EXERCISE AIM | How many lines of the records below contain the word "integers"? Answer with the number alone.

•••

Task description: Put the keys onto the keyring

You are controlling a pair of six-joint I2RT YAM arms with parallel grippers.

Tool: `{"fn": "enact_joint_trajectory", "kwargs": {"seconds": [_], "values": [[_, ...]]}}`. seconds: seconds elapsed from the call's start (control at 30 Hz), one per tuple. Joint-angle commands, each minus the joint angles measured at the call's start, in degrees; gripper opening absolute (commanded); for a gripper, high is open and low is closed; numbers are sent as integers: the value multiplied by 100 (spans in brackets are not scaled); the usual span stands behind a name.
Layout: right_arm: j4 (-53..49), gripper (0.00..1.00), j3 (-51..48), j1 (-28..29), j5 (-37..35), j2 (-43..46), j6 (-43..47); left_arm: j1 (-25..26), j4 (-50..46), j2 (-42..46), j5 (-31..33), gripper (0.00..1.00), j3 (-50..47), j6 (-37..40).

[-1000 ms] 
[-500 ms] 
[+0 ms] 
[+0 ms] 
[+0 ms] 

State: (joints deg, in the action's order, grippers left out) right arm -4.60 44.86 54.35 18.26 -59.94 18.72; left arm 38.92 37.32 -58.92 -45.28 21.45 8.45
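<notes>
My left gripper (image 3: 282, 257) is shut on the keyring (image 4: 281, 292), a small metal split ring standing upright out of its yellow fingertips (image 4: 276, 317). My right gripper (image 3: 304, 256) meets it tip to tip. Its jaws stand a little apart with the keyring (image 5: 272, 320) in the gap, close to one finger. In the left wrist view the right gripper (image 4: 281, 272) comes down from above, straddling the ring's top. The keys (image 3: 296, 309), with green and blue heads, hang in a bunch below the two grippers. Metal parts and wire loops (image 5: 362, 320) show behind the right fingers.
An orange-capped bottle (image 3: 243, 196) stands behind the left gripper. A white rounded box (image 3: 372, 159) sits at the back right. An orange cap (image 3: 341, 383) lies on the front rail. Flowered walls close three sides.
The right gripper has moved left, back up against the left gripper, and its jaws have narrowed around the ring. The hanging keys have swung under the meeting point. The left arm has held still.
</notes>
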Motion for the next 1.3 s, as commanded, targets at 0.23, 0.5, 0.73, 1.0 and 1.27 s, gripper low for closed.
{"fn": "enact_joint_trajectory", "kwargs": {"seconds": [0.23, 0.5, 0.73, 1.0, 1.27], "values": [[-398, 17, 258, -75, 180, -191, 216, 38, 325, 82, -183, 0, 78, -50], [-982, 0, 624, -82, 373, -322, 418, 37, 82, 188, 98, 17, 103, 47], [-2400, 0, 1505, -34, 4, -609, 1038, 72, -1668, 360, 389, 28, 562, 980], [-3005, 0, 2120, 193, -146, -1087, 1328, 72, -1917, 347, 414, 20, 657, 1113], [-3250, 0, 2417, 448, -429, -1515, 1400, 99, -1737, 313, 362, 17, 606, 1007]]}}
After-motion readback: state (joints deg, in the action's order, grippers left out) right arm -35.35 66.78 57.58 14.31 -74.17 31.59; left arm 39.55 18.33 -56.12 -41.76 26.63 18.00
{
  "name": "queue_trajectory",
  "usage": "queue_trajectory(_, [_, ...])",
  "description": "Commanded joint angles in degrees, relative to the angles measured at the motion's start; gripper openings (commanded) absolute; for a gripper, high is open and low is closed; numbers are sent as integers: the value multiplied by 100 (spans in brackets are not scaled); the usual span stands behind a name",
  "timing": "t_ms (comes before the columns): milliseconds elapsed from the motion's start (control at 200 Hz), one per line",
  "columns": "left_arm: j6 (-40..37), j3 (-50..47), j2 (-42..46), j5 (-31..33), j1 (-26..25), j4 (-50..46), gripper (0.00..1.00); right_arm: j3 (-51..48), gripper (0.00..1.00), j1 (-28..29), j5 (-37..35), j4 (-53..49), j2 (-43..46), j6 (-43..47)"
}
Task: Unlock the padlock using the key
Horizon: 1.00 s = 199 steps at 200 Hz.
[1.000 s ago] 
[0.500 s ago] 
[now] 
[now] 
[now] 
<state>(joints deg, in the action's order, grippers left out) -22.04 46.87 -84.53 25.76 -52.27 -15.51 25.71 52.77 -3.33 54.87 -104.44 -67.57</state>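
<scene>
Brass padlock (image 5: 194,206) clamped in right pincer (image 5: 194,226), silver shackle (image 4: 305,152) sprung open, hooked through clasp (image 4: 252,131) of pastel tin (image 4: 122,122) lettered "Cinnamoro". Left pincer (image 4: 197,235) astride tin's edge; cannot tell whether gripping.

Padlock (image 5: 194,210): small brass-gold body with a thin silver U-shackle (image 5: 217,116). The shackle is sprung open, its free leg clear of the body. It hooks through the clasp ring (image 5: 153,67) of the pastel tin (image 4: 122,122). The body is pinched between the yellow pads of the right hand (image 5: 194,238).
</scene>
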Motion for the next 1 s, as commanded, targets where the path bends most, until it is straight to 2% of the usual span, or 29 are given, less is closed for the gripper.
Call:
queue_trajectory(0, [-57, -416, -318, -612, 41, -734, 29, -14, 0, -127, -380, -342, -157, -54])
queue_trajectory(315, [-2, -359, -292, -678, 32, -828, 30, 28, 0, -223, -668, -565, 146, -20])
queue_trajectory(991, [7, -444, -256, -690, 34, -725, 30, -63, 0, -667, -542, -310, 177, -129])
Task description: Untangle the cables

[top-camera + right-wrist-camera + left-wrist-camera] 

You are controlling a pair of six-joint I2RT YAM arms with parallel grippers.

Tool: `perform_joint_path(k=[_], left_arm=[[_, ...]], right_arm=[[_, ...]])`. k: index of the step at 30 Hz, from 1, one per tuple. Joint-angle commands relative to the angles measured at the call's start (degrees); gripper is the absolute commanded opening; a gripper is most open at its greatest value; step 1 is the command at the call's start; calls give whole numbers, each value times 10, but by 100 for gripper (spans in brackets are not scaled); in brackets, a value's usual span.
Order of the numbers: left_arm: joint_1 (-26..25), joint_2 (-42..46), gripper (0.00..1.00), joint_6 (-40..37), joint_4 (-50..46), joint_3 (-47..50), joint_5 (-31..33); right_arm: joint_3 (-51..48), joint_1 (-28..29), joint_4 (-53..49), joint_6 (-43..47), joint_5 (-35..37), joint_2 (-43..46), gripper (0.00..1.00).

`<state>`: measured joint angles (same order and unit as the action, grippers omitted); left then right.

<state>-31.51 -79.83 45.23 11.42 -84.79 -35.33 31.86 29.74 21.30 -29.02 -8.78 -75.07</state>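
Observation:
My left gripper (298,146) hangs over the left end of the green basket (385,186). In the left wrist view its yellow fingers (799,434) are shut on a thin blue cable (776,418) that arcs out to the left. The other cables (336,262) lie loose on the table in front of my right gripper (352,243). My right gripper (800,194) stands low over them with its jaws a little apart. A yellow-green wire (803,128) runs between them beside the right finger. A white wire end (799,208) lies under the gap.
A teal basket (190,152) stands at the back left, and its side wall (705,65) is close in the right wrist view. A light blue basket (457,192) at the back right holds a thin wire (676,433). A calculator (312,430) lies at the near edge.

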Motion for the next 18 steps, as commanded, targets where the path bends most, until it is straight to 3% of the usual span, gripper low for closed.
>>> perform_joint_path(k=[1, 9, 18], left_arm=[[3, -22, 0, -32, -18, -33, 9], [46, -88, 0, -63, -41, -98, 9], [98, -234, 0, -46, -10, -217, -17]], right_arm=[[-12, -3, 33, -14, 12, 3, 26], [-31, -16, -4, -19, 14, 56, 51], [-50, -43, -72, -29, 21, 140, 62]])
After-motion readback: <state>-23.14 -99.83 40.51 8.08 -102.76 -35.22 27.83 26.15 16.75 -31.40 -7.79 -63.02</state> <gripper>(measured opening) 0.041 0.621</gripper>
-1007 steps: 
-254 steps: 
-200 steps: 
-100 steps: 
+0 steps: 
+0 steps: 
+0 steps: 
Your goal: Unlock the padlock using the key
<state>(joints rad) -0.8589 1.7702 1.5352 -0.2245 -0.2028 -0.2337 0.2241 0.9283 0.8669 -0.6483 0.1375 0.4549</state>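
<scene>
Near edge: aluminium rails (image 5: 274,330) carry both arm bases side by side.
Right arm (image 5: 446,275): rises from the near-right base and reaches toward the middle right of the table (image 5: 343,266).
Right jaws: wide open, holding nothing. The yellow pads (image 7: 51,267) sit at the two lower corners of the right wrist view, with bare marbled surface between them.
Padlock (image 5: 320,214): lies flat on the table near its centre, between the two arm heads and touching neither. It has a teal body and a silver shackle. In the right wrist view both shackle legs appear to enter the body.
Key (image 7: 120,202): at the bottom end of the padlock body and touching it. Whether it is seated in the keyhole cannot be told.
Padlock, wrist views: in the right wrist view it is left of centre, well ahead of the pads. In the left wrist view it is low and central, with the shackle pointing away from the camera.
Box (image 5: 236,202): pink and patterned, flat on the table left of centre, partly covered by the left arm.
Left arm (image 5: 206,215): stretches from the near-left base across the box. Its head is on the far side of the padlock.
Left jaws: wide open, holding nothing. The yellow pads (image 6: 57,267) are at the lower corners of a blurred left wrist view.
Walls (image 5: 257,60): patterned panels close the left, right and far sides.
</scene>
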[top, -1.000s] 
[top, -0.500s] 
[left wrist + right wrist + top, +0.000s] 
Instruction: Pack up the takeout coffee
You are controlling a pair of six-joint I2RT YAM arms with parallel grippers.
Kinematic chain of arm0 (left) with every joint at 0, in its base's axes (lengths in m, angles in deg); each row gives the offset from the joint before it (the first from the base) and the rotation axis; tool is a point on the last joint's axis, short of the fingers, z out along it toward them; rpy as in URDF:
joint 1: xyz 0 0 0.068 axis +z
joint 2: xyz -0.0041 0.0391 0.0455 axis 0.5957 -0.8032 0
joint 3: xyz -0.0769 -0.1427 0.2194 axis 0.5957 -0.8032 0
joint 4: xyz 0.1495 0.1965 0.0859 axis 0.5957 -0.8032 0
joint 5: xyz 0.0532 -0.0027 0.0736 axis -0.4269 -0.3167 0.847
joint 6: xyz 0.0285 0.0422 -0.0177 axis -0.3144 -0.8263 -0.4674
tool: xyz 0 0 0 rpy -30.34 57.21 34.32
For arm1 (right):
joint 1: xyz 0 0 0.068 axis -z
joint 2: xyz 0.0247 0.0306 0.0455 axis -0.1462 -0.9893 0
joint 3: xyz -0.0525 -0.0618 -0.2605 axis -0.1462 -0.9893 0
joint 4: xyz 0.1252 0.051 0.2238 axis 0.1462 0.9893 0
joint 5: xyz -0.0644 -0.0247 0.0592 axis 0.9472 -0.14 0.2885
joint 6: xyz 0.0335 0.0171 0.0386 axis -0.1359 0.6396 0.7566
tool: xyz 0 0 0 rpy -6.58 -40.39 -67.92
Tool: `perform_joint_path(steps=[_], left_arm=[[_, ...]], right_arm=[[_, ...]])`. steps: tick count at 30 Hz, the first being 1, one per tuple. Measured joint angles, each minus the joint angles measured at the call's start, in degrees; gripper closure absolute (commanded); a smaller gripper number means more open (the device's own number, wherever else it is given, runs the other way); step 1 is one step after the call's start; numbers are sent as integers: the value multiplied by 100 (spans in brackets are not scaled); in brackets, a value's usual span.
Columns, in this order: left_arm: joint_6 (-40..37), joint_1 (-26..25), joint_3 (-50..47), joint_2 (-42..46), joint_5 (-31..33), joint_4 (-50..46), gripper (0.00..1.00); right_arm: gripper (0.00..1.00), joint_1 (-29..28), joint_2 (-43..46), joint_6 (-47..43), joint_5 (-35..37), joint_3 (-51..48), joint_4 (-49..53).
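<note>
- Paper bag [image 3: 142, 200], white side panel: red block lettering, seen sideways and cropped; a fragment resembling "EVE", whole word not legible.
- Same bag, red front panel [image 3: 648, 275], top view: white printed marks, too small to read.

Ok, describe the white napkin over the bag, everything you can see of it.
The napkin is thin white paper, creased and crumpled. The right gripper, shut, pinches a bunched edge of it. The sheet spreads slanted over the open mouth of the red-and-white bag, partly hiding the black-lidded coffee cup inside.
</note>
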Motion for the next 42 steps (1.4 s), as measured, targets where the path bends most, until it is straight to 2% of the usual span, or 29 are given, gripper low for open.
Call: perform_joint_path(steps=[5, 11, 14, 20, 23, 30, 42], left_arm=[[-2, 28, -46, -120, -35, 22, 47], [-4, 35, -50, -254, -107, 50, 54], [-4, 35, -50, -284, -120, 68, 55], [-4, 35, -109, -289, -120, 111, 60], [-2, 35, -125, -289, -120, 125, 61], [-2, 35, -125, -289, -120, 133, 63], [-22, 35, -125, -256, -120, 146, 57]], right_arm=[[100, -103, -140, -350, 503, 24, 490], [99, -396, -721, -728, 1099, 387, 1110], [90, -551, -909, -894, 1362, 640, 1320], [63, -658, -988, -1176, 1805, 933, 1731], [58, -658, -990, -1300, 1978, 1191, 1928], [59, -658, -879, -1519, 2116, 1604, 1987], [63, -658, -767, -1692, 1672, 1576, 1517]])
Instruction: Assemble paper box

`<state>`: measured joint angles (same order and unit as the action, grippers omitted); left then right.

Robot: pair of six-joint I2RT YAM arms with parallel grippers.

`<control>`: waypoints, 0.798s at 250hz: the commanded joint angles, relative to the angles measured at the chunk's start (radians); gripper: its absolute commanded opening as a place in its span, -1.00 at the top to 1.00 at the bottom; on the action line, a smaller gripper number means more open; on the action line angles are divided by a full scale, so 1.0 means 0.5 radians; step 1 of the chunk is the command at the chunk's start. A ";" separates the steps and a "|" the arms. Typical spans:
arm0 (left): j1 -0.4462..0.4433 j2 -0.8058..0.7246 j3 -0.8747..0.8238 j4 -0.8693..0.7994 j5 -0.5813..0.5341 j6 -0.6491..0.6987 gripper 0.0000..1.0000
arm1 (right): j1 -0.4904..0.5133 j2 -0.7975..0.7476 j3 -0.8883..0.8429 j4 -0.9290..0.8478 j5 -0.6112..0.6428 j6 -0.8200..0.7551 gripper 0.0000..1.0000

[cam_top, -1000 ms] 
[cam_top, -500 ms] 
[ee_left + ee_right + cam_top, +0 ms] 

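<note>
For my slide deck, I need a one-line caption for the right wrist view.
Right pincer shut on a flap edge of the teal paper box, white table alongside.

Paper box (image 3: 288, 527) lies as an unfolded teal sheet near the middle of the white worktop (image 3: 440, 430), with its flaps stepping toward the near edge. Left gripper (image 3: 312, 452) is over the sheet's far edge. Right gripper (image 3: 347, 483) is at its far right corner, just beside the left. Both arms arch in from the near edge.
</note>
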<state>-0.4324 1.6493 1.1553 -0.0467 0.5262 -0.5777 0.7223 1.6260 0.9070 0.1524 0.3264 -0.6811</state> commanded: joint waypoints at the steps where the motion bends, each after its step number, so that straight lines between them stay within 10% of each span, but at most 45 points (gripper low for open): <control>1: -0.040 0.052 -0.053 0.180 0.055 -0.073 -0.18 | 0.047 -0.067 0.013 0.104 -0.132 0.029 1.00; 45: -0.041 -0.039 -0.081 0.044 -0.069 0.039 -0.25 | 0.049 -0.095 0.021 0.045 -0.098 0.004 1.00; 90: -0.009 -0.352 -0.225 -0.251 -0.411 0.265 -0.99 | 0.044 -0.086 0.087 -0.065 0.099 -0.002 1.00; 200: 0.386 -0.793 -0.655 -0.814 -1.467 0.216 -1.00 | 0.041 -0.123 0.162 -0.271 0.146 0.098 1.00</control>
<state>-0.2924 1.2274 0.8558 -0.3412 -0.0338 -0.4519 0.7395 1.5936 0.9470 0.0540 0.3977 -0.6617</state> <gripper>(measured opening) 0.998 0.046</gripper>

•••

COMPLETED EXERCISE | 3